### Problem statement
Return the complete listing exactly as it reads, with each picture removed.

### Material for this task
________

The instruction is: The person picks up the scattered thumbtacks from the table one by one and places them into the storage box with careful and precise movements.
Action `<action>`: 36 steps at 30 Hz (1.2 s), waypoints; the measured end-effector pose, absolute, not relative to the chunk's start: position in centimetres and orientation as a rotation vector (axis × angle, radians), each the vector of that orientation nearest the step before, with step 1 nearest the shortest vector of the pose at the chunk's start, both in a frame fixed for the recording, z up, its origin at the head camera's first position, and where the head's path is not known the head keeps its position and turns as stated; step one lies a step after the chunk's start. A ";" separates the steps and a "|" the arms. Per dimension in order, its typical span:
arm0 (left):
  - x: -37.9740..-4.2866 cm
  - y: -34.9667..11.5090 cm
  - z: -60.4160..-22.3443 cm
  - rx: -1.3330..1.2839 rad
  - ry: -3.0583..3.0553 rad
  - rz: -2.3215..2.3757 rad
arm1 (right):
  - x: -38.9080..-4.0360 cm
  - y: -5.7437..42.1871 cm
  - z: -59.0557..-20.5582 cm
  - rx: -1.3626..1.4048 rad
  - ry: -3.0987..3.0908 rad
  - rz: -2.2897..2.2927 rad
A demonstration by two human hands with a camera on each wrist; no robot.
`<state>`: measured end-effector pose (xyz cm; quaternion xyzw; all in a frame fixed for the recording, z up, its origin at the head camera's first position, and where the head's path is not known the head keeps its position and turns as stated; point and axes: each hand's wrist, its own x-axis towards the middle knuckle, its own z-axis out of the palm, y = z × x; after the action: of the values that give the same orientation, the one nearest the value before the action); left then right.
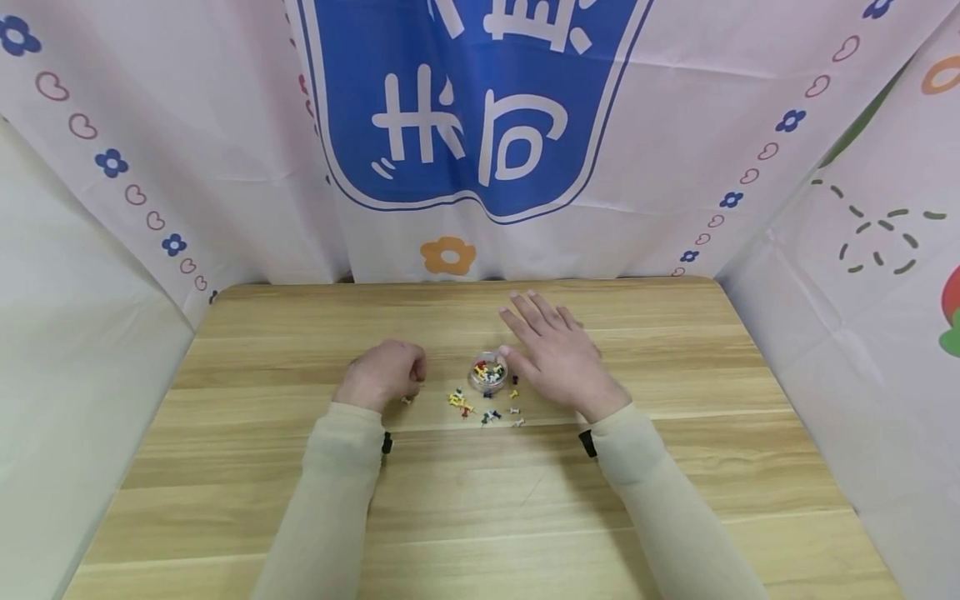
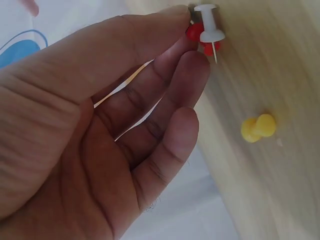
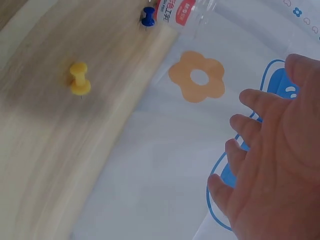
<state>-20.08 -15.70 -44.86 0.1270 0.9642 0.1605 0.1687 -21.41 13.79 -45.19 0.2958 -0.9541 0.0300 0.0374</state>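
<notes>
My left hand [image 1: 384, 369] is at the left of the pin cluster, just above the table. In the left wrist view its thumb and fingertips pinch a white push pin [image 2: 209, 24] with a red push pin [image 2: 195, 32] partly hidden behind it. A yellow push pin [image 2: 258, 127] lies on the wood below. My right hand [image 1: 561, 360] is spread, fingers straight, beside a small clear jar [image 1: 489, 385] of mixed push pins; its thumb is near the jar's rim. The right wrist view shows that hand [image 3: 272, 145] holding nothing.
Loose yellow push pins [image 1: 456, 400], a red push pin [image 1: 465, 412] and several others lie in front of the jar. A blue push pin [image 3: 148, 17] stands by the jar's label. The wooden table [image 1: 480, 517] meets a printed cloth [image 1: 247, 208] at its back edge.
</notes>
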 end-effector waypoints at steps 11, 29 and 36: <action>-20.1 -15.1 -45.4 0.320 2.717 0.430 | -21.5 14.3 -44.8 0.880 -2.925 0.142; -20.2 -13.9 -45.0 0.475 2.832 0.338 | -21.7 15.1 -44.4 0.863 -2.941 0.141; -20.2 -12.7 -45.1 0.567 2.918 0.297 | -21.8 15.4 -44.2 0.862 -2.941 0.169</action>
<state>-20.20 -12.75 -45.11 0.1891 0.9739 0.0991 0.0769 -21.80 15.42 -44.23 0.2806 -0.9576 0.0550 0.0362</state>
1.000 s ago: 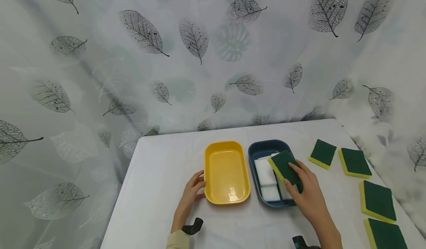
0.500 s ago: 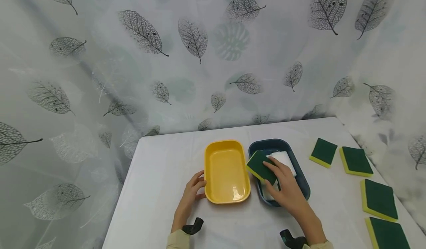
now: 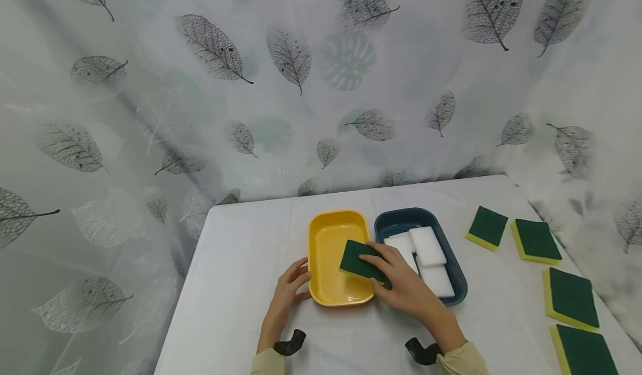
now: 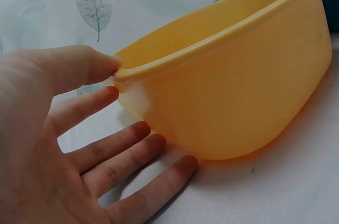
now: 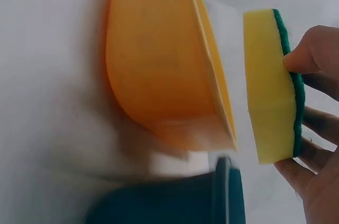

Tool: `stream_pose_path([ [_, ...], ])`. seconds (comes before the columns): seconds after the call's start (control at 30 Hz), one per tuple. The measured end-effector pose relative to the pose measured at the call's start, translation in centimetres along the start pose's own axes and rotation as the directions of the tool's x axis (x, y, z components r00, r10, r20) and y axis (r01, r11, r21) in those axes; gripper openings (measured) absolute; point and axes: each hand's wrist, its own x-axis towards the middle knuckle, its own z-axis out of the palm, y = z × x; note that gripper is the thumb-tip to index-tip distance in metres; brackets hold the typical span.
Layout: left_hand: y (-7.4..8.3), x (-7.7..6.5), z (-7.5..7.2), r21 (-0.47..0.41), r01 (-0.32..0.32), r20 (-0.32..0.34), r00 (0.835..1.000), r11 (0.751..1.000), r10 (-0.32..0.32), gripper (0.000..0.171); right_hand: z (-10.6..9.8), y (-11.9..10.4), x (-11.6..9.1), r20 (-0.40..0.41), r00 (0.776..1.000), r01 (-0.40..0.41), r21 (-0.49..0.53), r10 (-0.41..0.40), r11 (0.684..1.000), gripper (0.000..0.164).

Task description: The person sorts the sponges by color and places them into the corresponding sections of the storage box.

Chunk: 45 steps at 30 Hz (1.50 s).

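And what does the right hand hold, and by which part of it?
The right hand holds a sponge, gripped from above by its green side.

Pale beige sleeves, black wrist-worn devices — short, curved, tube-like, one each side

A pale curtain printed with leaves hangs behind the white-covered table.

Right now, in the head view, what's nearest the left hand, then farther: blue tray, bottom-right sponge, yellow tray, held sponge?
1. Yellow tray: touching the left hand.
2. Held sponge: over the yellow tray.
3. Blue tray: right of the yellow tray.
4. Bottom-right sponge: far right.
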Motion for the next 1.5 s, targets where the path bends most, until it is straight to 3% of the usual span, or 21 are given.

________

### Answer space
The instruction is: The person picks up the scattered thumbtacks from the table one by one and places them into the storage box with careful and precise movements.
Action `<action>`: 36 steps at 30 Hz (1.2 s), waypoints; the measured end-effector pose, absolute, not relative to the chunk's start: position in centimetres and orientation as a rotation vector (axis × angle, radians), each the vector of that orientation nearest the step before, with step 1 nearest the shortest vector of the pose at the chunk's start, both in a frame fixed for the recording, z up, its origin at the head camera's first position, and where the head's path is not known the head keeps its position and turns as stated; step one lies a step after the chunk's start. A ";" separates the steps and a "|" the arms. Per dimension in order, its typical span:
arm0 (left):
  - x: -37.9740..-4.2866 cm
  - y: -34.9667..11.5090 cm
  - z: -60.4160..-22.3443 cm
  - rx: -1.3330..1.2839 rad
  - ry: -3.0583..3.0553 rad
  - rz: -2.3215..2.3757 rad
arm1 (right):
  - x: -38.9080..-4.0360 cm
  - y: -5.7437..42.1871 cm
  - z: -59.0557..-20.5582 cm
  - rx: -1.3626..1.4048 rad
  - ry: -3.0987..3.0908 rad
  - rz: -2.2897..2.2927 rad
A demonstration by two human hands with a camera on each wrist; no robot.
`<state>`: measured end-effector pose (xyz cm; quaternion xyzw; all in a frame fixed for the recording, z up, its origin at the head camera's first position, and where the head's path is not known the head keeps its position and turns as stated; point and axes: each hand's wrist, its own x-axis towards the middle knuckle, its own z-axis out of the palm, y = z × x; after the action: of the values that give the same orientation, the one nearest the value before the action); left then right.
<state>-20.08 -15.70 -44.86 0.1270 0.9642 0.1605 0.1687 -21.41 13.79 -45.19 0.2958 -0.9541 0.0300 0.0374</state>
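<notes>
My left hand [image 1: 384, 369] is at the left of the pin cluster, just above the table. In the left wrist view its thumb and fingertips pinch a white push pin [image 2: 209, 24] with a red push pin [image 2: 195, 32] partly hidden behind it. A yellow push pin [image 2: 258, 127] lies on the wood below. My right hand [image 1: 561, 360] is spread, fingers straight, beside a small clear jar [image 1: 489, 385] of mixed push pins; its thumb is near the jar's rim. The right wrist view shows that hand [image 3: 272, 145] holding nothing.
Loose yellow push pins [image 1: 456, 400], a red push pin [image 1: 465, 412] and several others lie in front of the jar. A blue push pin [image 3: 148, 17] stands by the jar's label. The wooden table [image 1: 480, 517] meets a printed cloth [image 1: 247, 208] at its back edge.
</notes>
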 end-effector waypoints at steps 11, 29 and 36: <action>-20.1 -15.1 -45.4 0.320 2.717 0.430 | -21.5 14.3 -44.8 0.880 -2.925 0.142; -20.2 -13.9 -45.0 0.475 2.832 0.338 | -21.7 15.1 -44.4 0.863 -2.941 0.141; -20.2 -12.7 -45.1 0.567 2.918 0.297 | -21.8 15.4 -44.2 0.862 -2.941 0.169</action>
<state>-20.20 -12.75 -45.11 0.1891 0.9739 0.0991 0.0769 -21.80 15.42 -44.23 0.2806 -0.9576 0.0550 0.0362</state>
1.000 s ago: 
0.500 s ago: 
now: 
now: 
now: 

Tool: `stream_pose_path([ [_, ...], ])`. seconds (comes before the columns): seconds after the call's start (control at 30 Hz), one per tuple. The measured end-effector pose relative to the pose measured at the call's start, translation in centimetres along the start pose's own axes and rotation as the directions of the tool's x axis (x, y, z components r00, r10, r20) and y axis (r01, r11, r21) in those axes; gripper openings (measured) absolute; point and axes: each hand's wrist, its own x-axis towards the middle knuckle, its own z-axis out of the palm, y = z × x; note that gripper is the thumb-tip to index-tip distance in metres; brackets hold the typical span.
Layout: left_hand: y (-7.4..8.3), x (-7.7..6.5), z (-7.5..7.2), r21 (-0.47..0.41), r01 (-0.32..0.32), r20 (-0.32..0.34), r00 (0.835..1.000), r11 (0.751..1.000), r10 (-0.32..0.32), gripper (0.000..0.171); right_hand: z (-10.6..9.8), y (-11.9..10.4), x (-11.6..9.1), r20 (-0.40..0.41), r00 (0.776..1.000), r01 (-0.40..0.41), r21 (-0.49..0.53), r10 (-0.41..0.40), r11 (0.684..1.000), gripper (0.000..0.164).

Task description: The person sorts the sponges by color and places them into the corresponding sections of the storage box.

Chunk: 45 steps at 30 Hz (1.50 s).

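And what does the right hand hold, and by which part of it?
The right hand holds a sponge, gripped from above by its green side.

Pale beige sleeves, black wrist-worn devices — short, curved, tube-like, one each side

A pale curtain printed with leaves hangs behind the white-covered table.

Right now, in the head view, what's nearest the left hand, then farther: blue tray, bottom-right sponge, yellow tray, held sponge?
1. Yellow tray: touching the left hand.
2. Held sponge: over the yellow tray.
3. Blue tray: right of the yellow tray.
4. Bottom-right sponge: far right.
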Motion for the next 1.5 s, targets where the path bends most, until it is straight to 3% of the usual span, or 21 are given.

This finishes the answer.